In the meantime, I have been working hard this year and putting words out into the world. I subscribe to the idea that you need to put yourself out there no matter how terrifying it feels [I tried the other method, which is waiting for things to fall into your lap, and that wasn’t very successful].
I entered 9 short stories into competitions (I was highly commended in one).
I submitted 7 pieces to journals or magazines (one was accepted for publication).
I applied for 5 writing fellowships, residencies or mentorships (I was awarded one).
I entered 2 flash fiction competitions (and was highly commended in one).
I did a virtual pitch to 1 publisher (we ‘matched’, but ultimately they weren’t interested).
I entered 4 full-length manuscript competitions (two different books, no luck yet).
I submitted two different books to 5 publishers or agents (no joy yet).
So while my success rate may seem relatively low (two published short stories, one published flash fiction and a writing fellowship), I am really proud of the work I have done this year and feel that for some of my stories, at least, it’s a matter of not having found the right home for them yet.
Yet.

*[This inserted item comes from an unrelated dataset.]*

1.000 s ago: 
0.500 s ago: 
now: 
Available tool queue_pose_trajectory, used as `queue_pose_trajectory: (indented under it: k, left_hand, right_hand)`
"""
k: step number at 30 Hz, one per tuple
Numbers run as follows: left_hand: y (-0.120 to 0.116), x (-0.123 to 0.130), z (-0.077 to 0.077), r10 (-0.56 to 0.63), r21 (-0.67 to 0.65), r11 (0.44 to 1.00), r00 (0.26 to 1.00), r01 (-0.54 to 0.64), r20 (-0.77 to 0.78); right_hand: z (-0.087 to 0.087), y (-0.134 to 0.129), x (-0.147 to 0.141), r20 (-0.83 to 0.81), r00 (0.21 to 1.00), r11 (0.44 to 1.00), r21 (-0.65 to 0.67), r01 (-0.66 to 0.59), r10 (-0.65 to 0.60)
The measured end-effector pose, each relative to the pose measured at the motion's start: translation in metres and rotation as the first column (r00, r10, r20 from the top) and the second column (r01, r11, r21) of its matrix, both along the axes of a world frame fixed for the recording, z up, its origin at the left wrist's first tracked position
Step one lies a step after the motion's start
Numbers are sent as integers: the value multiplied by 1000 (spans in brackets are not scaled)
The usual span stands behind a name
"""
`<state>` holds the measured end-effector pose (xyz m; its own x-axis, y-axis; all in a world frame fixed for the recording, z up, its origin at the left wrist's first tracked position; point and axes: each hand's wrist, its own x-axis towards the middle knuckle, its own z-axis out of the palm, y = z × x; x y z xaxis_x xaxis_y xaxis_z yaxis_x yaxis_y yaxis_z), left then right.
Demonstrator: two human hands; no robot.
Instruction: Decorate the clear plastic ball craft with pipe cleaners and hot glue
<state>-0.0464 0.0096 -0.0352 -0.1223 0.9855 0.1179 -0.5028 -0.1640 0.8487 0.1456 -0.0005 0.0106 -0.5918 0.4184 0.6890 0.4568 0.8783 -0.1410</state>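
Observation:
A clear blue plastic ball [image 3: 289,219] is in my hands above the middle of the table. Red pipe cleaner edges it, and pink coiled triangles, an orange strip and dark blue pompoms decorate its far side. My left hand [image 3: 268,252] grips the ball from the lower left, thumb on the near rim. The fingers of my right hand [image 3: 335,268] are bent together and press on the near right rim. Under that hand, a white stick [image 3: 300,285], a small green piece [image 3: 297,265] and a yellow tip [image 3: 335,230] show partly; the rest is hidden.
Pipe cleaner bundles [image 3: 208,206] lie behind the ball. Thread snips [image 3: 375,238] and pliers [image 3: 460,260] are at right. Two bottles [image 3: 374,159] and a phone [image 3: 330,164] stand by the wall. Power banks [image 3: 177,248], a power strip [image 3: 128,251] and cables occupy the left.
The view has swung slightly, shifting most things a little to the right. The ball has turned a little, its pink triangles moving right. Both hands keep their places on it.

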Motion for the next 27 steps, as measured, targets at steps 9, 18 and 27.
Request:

Such a small word, but it holds such promise.
Outside of these obvious markers of success (the things you can put in your writer CV), I had less reportable successes: I continued critique (and support) sessions with my writing group of like-minded history-lovers (who I adore), worked with my writing mentor (who I worship), completed four writing courses, wrote 10 blog posts, read over fifty books, wrote 74,000 words of a new novel, brainstormed a children’s series I hope to write one day as well as the outline of a new non-fiction book while working part-time, parenting three daughters, a dog, and more recently, three bunnies.
I am grateful for everything except the bunnies. They’re just annoying.
I’m still waiting to hear the outcome for two things, but so far my hit rate for 2021 is about 13%. Technically, this means my year has been less successful than last, but I don’t see it that way.
Sure, I’d still love to find a home for my 2020 contemporary novel, and there are some smashing short pieces I’d like to see published one day, but I look back at my year and think – at least I gave it a go.
But more than the numbers, because who cares about numbers, is something less tangible. I feel that this year has been about growth for me as a writer this year, not only the words I have put on the page but also the ones I have left off.
So maybe some of the misses of 2021 will become hits for 2022.
In the meantime, I am looking forward to Christmas and time with my family over the school break. Thank you for reading and I hope that 2022 brings you lots of success, plenty of words and lots of joy.
One thought on “2021 – My Successes and Failures”
I don’t know bout you, but 14% sounds pretty danged awesome. More impressive is the actual tries you’ve put out, because God knows so many writers only dream about publishing but never really do anything about it. Thanks so much for the inspiration, Shannon!